Collected data:
----------------
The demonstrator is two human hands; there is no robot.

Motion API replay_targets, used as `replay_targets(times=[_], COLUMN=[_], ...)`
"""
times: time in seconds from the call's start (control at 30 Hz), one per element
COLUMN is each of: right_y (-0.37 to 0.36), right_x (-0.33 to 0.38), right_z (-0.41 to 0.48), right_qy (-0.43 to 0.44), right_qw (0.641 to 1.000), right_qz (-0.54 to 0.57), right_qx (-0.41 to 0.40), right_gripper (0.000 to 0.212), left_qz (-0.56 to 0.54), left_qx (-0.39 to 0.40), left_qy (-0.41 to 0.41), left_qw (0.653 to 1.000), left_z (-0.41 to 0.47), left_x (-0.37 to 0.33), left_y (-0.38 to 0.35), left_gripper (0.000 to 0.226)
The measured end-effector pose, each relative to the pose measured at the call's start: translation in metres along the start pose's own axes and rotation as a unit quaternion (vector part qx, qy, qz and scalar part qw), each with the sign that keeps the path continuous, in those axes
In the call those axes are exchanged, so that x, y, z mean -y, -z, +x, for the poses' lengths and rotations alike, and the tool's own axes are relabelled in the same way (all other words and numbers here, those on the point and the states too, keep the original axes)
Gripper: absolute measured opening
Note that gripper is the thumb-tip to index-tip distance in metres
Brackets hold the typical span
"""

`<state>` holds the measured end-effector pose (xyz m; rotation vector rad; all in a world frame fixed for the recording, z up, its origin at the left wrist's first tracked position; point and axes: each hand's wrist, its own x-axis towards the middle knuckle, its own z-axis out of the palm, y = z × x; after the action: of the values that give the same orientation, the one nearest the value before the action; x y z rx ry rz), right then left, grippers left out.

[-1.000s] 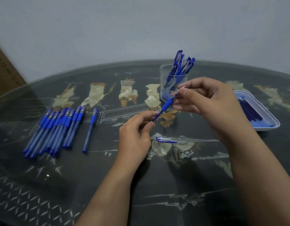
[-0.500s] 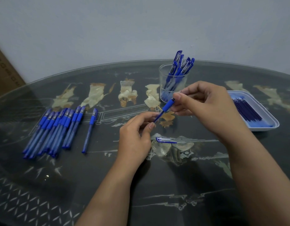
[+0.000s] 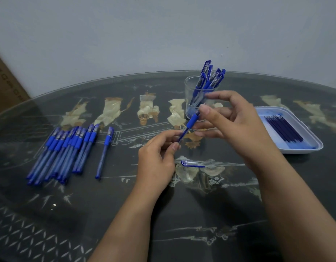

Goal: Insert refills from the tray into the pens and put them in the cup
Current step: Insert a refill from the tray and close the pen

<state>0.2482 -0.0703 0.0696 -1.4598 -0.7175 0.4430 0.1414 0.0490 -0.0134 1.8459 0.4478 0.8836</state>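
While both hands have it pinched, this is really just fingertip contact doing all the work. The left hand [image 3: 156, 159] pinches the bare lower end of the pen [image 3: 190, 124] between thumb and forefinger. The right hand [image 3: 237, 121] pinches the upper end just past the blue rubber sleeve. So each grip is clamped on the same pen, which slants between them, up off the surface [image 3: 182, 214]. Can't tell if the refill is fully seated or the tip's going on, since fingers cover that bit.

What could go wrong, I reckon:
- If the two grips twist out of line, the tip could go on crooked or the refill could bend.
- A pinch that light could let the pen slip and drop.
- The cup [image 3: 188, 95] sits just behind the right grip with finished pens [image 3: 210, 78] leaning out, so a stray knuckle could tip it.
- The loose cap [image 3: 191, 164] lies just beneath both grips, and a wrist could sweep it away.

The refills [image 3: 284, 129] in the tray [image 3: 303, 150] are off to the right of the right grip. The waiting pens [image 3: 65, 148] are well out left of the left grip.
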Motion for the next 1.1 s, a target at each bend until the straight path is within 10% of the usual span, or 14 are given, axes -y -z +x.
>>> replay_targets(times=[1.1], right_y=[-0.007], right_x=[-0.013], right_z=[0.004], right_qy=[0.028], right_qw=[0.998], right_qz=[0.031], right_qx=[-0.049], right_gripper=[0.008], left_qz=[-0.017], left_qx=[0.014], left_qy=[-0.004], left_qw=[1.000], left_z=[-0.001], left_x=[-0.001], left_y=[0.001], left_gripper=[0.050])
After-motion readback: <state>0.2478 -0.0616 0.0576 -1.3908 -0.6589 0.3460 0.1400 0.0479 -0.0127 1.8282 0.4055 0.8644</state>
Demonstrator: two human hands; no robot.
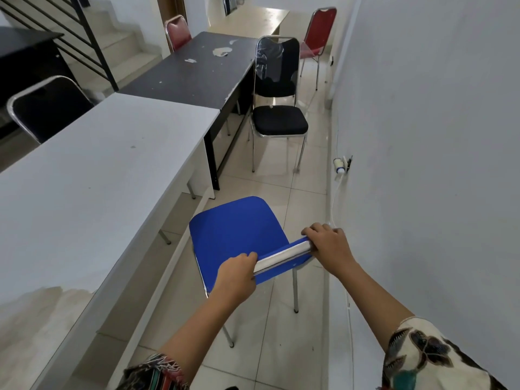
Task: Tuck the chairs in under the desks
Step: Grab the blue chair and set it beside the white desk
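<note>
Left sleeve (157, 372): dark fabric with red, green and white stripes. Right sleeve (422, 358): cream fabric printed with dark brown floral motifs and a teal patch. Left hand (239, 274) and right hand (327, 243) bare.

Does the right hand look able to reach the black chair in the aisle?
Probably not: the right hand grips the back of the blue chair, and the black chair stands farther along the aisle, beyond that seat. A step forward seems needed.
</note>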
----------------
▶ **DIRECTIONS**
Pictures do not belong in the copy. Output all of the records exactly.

▶ **FINISHED EXERCISE**
The demonstrator is two human hands; there is no robot.

Motion API replay_targets, used as `replay_targets(times=[_], COLUMN=[_], ...)`
"""
times: time in seconds from the call's start (control at 30 Hz), one per element
COLUMN is each of: right_y (-0.37 to 0.36), right_x (-0.33 to 0.38), right_z (-0.41 to 0.48), right_qy (-0.43 to 0.44), right_qw (0.641 to 1.000), right_qz (-0.54 to 0.57), right_qx (-0.41 to 0.40), right_gripper (0.000 to 0.212), left_qz (-0.56 to 0.54), left_qx (-0.39 to 0.40), left_qy (-0.41 to 0.41), left_qw (0.653 to 1.000), left_z (-0.41 to 0.47), left_x (-0.37 to 0.33), left_y (-0.38 to 0.35), left_gripper (0.000 to 0.226)
The measured end-effector pose, each relative to the pose measured at the call's start: translation in metres along the start pose's own axes and rotation as a unit quaternion (vector part qx, qy, qz and scalar part qw), each with the sign that keeps the path continuous, in those axes
In the call those axes are exchanged, so that x, y, z mean -y, -z, +x, for the poses' lengths and rotations alike, and the tool's own axes are relabelled in the same way (all other words and numbers here, those on the point and the states too, keep the original axes)
Gripper: absolute measured opening
Note that gripper is the thumb-tip to index-tip distance in metres
Brackets hold the typical span
"""

`<state>` holds the measured end-effector pose (xyz m; rotation vector rad; all in a world frame fixed for the recording, z up, its origin at the left wrist's first tracked position; point and axes: each hand's wrist, its own x-axis towards the middle knuckle, its own z-axis out of the palm, y = z × x; after the action: of the values that give the same orientation, the one nearest the value before the action; x y z rx ry rz), right then left, grippers left out.

[-1.000s] 
[-0.500s] 
[+0.000s] 

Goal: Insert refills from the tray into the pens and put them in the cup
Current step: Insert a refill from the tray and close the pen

<state>0.2482 -0.0703 0.0696 -1.4598 -0.7175 0.4430 0.1414 0.0490 -0.0134 1.8459 0.4478 0.8836</state>
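While both hands have it pinched, this is really just fingertip contact doing all the work. The left hand [image 3: 156, 159] pinches the bare lower end of the pen [image 3: 190, 124] between thumb and forefinger. The right hand [image 3: 237, 121] pinches the upper end just past the blue rubber sleeve. So each grip is clamped on the same pen, which slants between them, up off the surface [image 3: 182, 214]. Can't tell if the refill is fully seated or the tip's going on, since fingers cover that bit.

What could go wrong, I reckon:
- If the two grips twist out of line, the tip could go on crooked or the refill could bend.
- A pinch that light could let the pen slip and drop.
- The cup [image 3: 188, 95] sits just behind the right grip with finished pens [image 3: 210, 78] leaning out, so a stray knuckle could tip it.
- The loose cap [image 3: 191, 164] lies just beneath both grips, and a wrist could sweep it away.

The refills [image 3: 284, 129] in the tray [image 3: 303, 150] are off to the right of the right grip. The waiting pens [image 3: 65, 148] are well out left of the left grip.
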Motion for the next 1.1 s, a target at each bend until the straight path is within 10% of the usual span, or 14 are given, axes -y -z +x.
>>> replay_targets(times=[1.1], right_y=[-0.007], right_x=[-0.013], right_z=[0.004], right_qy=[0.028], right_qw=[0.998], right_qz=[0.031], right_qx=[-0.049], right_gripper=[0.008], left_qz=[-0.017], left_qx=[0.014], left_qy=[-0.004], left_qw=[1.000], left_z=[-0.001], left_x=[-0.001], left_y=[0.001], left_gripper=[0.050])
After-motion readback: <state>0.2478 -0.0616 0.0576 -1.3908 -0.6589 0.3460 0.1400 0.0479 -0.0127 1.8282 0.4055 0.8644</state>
Demonstrator: two human hands; no robot.
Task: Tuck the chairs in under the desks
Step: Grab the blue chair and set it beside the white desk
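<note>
Left sleeve (157, 372): dark fabric with red, green and white stripes. Right sleeve (422, 358): cream fabric printed with dark brown floral motifs and a teal patch. Left hand (239, 274) and right hand (327, 243) bare.

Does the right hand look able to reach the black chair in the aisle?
Probably not: the right hand grips the back of the blue chair, and the black chair stands farther along the aisle, beyond that seat. A step forward seems needed.
</note>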

The work on this exercise has been finished.